### YOUR INSTRUCTIONS
The answer is the set of lines that include "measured", copied from the data below.
--------
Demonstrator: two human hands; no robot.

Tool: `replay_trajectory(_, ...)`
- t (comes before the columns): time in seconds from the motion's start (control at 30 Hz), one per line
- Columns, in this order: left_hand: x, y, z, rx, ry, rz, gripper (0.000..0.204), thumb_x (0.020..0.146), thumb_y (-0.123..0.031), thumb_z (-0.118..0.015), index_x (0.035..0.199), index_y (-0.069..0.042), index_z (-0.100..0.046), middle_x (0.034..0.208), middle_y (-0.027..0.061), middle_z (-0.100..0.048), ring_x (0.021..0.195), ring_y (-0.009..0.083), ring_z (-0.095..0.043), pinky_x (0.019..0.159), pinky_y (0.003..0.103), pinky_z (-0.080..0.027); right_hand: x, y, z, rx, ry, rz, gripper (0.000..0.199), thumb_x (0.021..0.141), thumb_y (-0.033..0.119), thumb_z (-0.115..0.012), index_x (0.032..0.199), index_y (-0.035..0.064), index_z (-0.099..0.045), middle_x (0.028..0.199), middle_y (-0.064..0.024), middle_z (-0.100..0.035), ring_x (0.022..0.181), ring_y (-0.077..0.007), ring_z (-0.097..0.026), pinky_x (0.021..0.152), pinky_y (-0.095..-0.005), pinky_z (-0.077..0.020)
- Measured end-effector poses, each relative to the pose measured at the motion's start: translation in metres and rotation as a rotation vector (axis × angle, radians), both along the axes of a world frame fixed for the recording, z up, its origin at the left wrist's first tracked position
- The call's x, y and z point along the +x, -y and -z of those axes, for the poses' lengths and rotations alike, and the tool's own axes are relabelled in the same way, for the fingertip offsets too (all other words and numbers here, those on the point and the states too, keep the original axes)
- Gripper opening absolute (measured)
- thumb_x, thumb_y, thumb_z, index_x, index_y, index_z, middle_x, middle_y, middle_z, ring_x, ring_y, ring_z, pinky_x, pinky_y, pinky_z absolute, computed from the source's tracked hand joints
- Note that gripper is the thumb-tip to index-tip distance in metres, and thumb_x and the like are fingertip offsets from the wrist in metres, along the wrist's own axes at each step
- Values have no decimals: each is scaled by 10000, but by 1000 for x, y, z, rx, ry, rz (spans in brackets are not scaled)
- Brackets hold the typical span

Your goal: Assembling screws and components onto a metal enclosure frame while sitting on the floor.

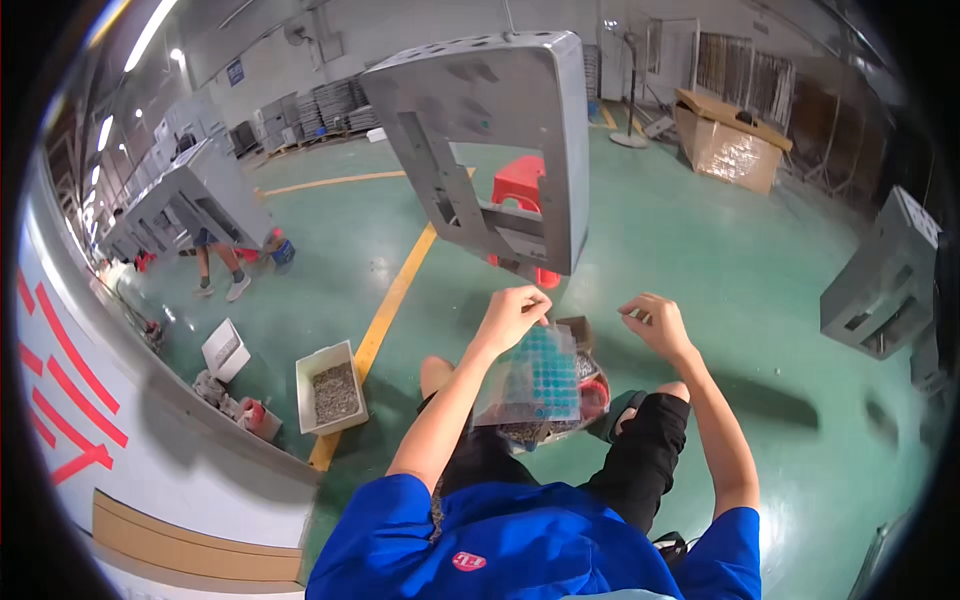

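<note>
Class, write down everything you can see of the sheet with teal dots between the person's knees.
The sheet looks like thin, translucent plastic film, with rows of round teal dots and a paler margin on its left. It slants slightly in the lower middle of the view. Small grey parts show below it, and something red beside its right edge. Its top meets the left hand; the grip itself is unclear. The right hand is apart from it.

Factory workshop, green floor with yellow lines, hanging grey metal housings, strip lights
</note>
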State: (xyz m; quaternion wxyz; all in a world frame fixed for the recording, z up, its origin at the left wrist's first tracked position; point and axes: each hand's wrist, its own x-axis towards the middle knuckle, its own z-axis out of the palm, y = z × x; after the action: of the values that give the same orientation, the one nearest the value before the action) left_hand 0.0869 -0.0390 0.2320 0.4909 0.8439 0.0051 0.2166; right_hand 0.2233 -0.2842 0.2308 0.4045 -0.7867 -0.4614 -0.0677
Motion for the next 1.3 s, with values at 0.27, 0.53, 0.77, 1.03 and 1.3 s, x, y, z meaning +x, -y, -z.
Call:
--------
### ANSWER FOR THIS EXERCISE
- Measured end-effector poses, each relative to the pose measured at the motion's start: translation in metres and rotation as a rotation vector (axis × angle, radians), both along the axes of a world frame fixed for the recording, z up, its origin at the left wrist's first tracked position
- Gripper opening absolute (measured)

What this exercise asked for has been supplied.